The research finds that this variability affects the practices of different academic departments, programmes, modules and individual practitioners, resulting in confusion among staff and students, and material inconsistencies in the learner experience.
The report, The Perfect Storm: AI, assessment and a sector under pressure, draws new insight from a series of roundtables held with student and sector staff stakeholders, offers fresh analysis of the issues and trends identified by QAA’s own reviews, and collates the findings of a range of recent studies of GenAI use in higher education. The report identifies five key areas of risk:
- The validity of assessment design.
- The parity of student experience.
- The breakdown in trust between students and staff.
- The acquisition of foundational skills and the meaning of a degree.
- Constraints upon the sector, during a period of tightening budgets and rapidly changing AI tools.
Student participants in this research have commented:
- "I didn't know it existed for most of the first year and then by the end all you could see in lectures was AI."
- "I think a lot of people that I know got into their degree not wanting to use AI and then just as the degree progresses and as it becomes a lot more time-consuming, people start relying on it more and more, even if a lot of people initially didn't want to."

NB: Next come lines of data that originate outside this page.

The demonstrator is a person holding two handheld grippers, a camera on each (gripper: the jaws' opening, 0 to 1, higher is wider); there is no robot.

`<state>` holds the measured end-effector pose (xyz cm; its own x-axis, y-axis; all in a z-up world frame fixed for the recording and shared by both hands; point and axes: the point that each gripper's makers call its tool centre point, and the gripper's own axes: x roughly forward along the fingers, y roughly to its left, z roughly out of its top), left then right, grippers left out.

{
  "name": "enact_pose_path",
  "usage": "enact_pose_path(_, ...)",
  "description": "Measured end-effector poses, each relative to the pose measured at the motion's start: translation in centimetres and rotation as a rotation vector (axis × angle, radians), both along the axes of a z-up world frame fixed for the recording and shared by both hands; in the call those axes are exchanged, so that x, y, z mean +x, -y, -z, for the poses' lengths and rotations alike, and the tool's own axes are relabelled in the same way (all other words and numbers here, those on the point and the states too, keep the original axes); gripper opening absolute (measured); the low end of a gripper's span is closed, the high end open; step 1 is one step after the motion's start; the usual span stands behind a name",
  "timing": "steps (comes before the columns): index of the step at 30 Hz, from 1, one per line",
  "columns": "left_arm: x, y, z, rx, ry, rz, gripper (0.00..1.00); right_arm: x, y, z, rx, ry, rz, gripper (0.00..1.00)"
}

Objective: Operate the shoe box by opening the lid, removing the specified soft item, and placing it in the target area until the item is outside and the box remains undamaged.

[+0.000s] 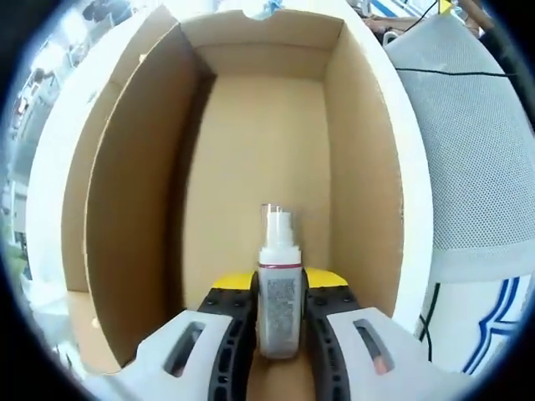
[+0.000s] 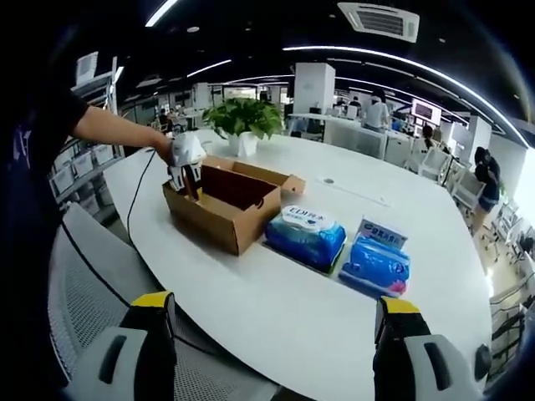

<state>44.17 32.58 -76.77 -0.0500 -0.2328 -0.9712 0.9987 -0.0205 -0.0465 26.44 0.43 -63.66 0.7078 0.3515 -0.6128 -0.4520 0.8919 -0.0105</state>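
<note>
An open cardboard shoe box (image 2: 221, 221) stands on the white table (image 2: 284, 309). In the left gripper view I look straight into its bare brown inside (image 1: 134, 209). My left gripper (image 1: 280, 288) is shut on a small bottle (image 1: 278, 309) with a clear cap, a pink band and a grey label, held upright inside the box. In the right gripper view a person's hand holds the left gripper (image 2: 185, 167) over the box's left end. My right gripper (image 2: 276, 302) hangs well back from the table, jaws wide open with nothing between them.
Two blue soft wipe packs (image 2: 305, 234) (image 2: 376, 263) lie on the table right of the box. A potted plant (image 2: 244, 117) stands behind it. A grey mesh chair (image 2: 92, 292) sits at the near table edge, also seen as mesh (image 1: 476, 150) beside the box.
</note>
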Motion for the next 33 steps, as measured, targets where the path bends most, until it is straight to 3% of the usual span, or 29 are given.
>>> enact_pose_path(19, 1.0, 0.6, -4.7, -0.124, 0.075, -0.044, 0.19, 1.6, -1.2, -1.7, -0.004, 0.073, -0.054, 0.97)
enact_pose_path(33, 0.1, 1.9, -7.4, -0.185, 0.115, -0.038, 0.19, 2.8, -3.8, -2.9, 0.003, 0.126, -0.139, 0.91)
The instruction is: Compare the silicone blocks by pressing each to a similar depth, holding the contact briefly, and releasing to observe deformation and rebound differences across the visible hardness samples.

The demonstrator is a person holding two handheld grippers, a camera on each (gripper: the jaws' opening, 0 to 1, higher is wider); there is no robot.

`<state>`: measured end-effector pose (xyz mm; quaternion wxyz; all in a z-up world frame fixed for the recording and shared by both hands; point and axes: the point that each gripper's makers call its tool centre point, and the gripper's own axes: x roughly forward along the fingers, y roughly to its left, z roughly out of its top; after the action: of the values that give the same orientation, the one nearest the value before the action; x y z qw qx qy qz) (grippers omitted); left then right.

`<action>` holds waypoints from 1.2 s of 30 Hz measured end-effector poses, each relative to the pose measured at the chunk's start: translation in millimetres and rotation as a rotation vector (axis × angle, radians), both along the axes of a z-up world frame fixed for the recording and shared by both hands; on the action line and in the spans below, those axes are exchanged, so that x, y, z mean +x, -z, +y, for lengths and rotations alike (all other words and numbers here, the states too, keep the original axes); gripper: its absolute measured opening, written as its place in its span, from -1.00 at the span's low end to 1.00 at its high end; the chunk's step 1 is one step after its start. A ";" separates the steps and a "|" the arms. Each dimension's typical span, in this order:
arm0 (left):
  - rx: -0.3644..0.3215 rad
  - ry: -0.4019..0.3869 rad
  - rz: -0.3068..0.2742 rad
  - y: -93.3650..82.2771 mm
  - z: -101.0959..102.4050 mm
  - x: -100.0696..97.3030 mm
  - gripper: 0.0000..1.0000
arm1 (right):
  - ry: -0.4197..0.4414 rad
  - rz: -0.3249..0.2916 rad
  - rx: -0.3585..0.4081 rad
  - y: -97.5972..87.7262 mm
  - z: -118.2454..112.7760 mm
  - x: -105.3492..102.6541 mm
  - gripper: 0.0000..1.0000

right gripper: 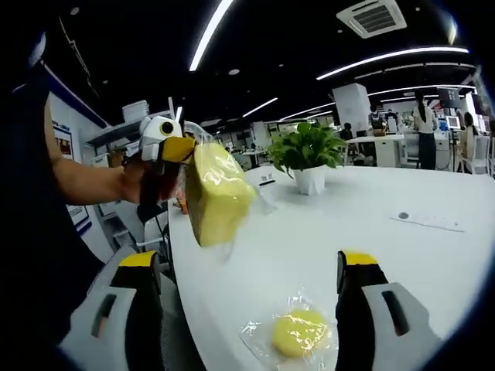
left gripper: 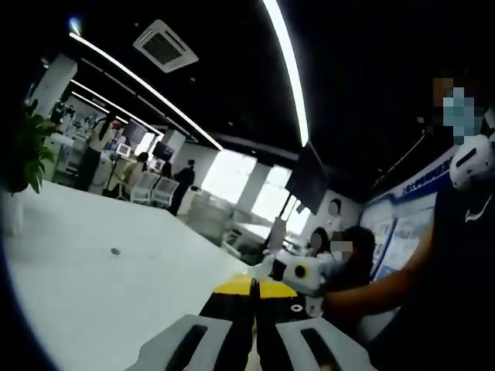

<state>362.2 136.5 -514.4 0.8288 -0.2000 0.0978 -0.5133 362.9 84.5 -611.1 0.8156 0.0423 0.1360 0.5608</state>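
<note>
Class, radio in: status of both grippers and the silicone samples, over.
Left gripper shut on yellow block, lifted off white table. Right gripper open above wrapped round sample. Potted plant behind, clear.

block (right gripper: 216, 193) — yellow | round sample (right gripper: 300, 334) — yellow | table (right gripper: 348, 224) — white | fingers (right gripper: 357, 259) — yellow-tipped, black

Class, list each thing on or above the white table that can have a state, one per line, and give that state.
Left hand-held gripper: shut on the yellow silicone block, lifted off the table.
Yellow silicone block: wrapped in clear film, held in the air, tilted.
Right hand-held gripper: open, above the round yellow sample.
Round yellow sample: in a clear bag, flat on the white table, untouched.
Potted plant: upright.
</note>
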 end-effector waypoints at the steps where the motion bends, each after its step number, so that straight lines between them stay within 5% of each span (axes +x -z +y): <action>1: -0.004 0.006 -0.001 -1.4 -1.9 -1.4 -1.00 | -0.008 -0.004 0.008 -3.6 3.1 -0.8 0.76; 11: -0.049 0.036 0.011 -11.8 -12.1 -8.9 -1.00 | -0.063 -0.019 0.068 -20.8 17.8 -10.4 0.69; 36: -0.154 0.044 0.018 -31.5 -12.2 -18.2 -1.00 | -0.144 0.036 0.273 -59.6 35.8 -24.9 0.04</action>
<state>344.1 124.3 -482.9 0.7987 -0.2656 0.0702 -0.5354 338.0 120.2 -551.5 0.7575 0.1528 0.0758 0.6301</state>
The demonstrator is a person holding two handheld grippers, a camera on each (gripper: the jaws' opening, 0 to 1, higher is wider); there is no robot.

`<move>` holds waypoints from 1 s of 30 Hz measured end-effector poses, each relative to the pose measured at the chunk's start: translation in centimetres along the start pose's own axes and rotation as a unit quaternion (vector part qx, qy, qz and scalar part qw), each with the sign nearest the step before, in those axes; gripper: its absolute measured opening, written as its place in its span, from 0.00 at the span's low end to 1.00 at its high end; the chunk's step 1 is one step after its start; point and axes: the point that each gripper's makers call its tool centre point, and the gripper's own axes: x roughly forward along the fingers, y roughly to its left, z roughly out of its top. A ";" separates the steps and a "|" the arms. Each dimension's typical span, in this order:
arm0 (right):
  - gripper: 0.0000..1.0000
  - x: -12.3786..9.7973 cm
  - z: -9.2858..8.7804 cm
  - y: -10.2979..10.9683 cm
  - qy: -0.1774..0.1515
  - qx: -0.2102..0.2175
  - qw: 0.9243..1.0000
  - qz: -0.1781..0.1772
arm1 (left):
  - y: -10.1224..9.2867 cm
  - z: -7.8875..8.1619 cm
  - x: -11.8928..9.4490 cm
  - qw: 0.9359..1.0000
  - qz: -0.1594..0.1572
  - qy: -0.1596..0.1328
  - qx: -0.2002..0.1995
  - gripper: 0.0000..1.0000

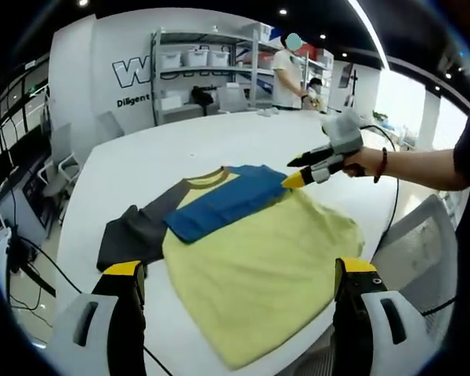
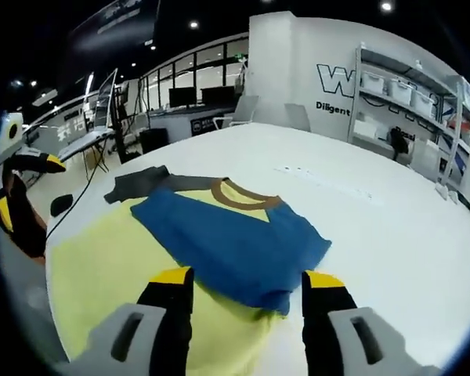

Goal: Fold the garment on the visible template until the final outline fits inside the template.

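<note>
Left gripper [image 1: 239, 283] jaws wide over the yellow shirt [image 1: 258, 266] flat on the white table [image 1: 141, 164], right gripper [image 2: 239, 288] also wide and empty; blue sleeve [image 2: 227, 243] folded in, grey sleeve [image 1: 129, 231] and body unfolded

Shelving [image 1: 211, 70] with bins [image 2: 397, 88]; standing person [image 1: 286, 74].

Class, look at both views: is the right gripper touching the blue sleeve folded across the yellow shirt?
Cannot tell. In the left gripper view the right gripper overlaps the blue sleeve's edge; in the right gripper view its open jaws straddle that edge, and neither shows contact or gap.
</note>
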 end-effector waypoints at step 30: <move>0.00 0.6 -3.3 -2.4 0.051 -0.042 0.997 -0.035 | 0.4 0.2 -0.5 1.000 0.003 -0.008 -0.008 0.99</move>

- "I think that it's very disheartening when you put a lot of time and effort into something and then you message your friends saying, well, how long did it take you to do that? And they say, oh, four minutes."
- " AI makes assessment feel unfair, particularly if some students use it to enhance or generate work while others rely entirely on their own effort."

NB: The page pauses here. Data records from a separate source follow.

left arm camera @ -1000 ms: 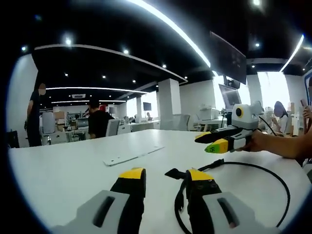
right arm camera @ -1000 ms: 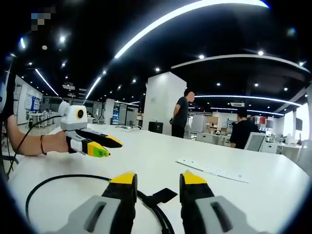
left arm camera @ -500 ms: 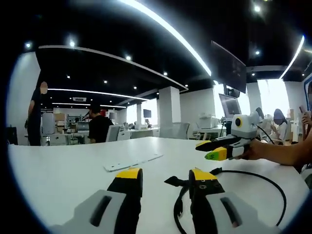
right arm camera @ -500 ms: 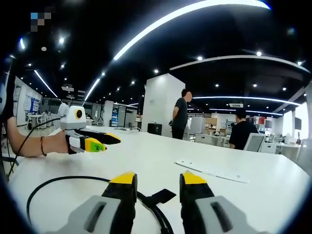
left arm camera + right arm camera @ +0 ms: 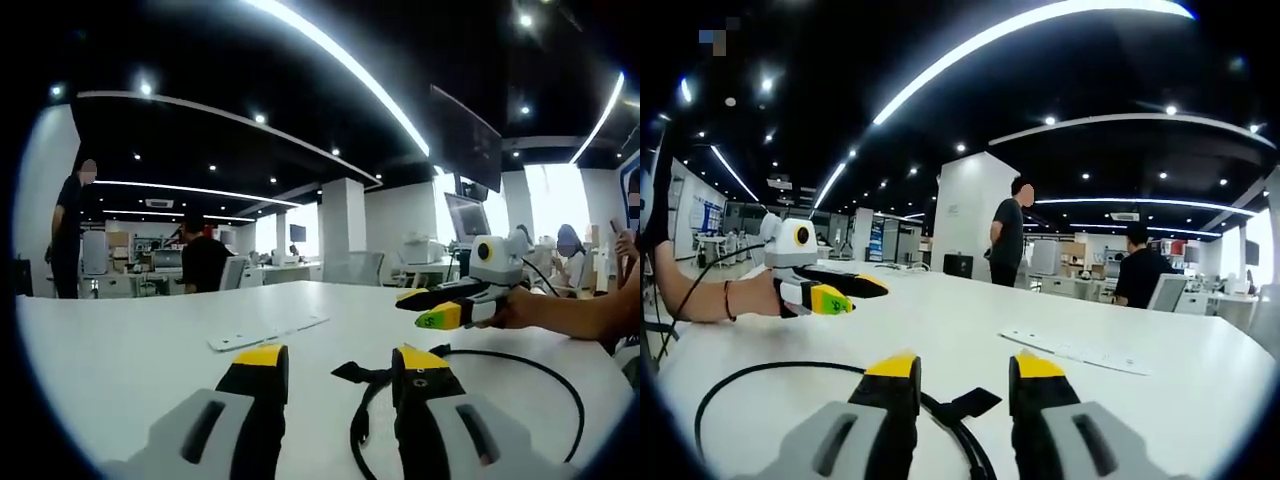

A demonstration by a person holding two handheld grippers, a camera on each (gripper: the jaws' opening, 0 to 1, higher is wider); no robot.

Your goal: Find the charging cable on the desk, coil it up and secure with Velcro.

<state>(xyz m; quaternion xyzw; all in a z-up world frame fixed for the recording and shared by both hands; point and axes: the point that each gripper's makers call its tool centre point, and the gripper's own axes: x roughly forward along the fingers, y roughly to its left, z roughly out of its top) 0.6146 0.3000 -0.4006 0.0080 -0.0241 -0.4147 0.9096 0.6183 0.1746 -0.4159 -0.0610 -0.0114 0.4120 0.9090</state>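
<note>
Left gripper: I am holding my jaws apart above the desk, gripping nothing
Right gripper: my jaws are standing apart too, hovering over the strap
Cable: black, lying on the desk in a loose loop, passing under my right jaws
Velcro: black strap lying between my right jaws
Plate: flat white strip lying farther out on the desk

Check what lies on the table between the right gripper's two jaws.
In the right gripper view, the black cable runs there with its Velcro strap sticking out, between the open jaws of the right gripper, on the white table.
</note>
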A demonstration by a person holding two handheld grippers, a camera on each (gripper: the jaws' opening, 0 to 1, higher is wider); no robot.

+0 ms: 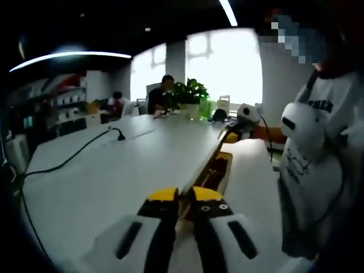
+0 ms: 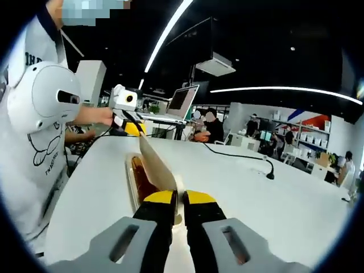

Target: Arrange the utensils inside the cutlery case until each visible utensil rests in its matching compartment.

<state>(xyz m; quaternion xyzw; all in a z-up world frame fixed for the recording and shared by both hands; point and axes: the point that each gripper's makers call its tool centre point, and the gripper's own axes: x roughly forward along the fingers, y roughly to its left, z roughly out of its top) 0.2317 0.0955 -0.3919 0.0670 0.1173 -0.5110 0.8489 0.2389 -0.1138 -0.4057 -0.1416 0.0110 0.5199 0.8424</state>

- "If AI produces a really good piece of work and that work gets marked 90%, I feel subconsciously lecturers, or whoever it is, will mark everything against that new standard that's been created and work that humans create will not be considered perfect."
The report concludes by making a series of key recommendations to the higher education sector, highlighting the importance of:
- Investment in substantive staff and student training.

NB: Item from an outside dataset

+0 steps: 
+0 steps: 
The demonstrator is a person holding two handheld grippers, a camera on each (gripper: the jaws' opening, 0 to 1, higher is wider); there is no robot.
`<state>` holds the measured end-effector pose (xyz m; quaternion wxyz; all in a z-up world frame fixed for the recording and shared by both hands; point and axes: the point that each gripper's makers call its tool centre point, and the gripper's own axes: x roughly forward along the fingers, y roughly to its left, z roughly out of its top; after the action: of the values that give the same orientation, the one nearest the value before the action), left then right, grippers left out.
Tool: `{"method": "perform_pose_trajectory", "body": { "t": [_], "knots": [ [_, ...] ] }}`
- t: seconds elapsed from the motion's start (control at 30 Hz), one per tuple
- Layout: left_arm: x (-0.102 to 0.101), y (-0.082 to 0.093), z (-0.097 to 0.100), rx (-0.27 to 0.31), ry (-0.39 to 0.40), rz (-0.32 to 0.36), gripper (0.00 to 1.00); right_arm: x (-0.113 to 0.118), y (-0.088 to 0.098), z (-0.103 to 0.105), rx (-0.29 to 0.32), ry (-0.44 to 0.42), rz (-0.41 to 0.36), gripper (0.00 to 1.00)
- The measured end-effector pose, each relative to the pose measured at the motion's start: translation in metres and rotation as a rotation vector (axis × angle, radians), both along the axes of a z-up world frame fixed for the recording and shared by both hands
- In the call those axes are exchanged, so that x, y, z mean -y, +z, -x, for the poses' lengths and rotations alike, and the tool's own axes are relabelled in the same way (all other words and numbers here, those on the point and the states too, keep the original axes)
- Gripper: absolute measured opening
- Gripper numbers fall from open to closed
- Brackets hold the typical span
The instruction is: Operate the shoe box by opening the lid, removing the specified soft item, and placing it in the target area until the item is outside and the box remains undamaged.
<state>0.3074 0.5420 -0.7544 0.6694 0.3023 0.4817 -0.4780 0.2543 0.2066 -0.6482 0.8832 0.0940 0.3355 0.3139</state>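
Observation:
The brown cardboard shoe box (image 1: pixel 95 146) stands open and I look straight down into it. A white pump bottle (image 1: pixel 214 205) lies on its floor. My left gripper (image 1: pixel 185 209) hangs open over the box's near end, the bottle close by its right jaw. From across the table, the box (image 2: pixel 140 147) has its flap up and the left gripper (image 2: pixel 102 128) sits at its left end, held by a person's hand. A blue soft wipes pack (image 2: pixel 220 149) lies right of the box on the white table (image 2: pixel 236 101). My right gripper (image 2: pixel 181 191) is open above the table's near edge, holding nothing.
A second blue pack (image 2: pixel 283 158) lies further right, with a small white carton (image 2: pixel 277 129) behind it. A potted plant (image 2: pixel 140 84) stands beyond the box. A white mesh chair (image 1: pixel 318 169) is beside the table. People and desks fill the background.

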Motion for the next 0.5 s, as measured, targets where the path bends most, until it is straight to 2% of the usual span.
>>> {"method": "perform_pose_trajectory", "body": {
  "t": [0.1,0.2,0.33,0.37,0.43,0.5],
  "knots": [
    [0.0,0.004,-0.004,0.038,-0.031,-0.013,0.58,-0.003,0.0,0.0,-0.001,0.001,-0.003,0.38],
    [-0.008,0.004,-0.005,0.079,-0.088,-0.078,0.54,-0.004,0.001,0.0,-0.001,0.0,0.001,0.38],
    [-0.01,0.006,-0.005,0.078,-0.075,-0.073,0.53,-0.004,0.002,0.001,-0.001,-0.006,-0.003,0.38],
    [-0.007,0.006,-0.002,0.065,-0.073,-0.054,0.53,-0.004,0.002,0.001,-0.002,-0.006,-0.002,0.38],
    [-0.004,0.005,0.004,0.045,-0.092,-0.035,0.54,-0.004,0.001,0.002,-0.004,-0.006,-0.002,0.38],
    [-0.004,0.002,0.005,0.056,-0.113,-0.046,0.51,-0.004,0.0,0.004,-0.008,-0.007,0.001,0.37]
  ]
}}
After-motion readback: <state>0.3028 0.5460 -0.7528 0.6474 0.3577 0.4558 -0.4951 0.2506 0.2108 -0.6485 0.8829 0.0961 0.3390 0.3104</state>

- Building student voice into the development of AI policy and guidance from the outset.
- Addressing the consistency of student experience as a priority.
- Engaging in sector initiatives to agree shared standards, including the refresh of the Academic Integrity Charter during the forthcoming academic year.
Report co-author Rebecca Robinson, Data Analyst at QAA, said:
"Our research demonstrates that students and colleagues across the sector very much want to discuss these issues – and have lots of useful and interesting things to say. But it's also shown that it's not always easy to see what others are doing in this space, the directions they've taken and how much progress they've made. What we really need to see is a greater level of transparency and more opportunities to discuss these challenges and to share our solutions, because everyone's tackling the same issues. This is why we at QAA have committed to establish an AI in Assessment Community of Practice to support this important work."
Report co-author Ciaran Donaghy, Lead Policy Officer (Devolved Nations) at QAA, said:
"Some variability is good – and necessary. Adapting to subject content, assessment methods and student characteristics can serve learners well, and a sector in rapid transition in response to the challenges posed by GenAI is always going to be one in which practice is uneven. But where variability is driven not by pedagogy but by mismatched policies, lack of clarity for students, gaps in staff confidence and understanding, or differences in student access to and skills with AI tools, it becomes a fundamental risk to the conditions under which academic standards can be assured."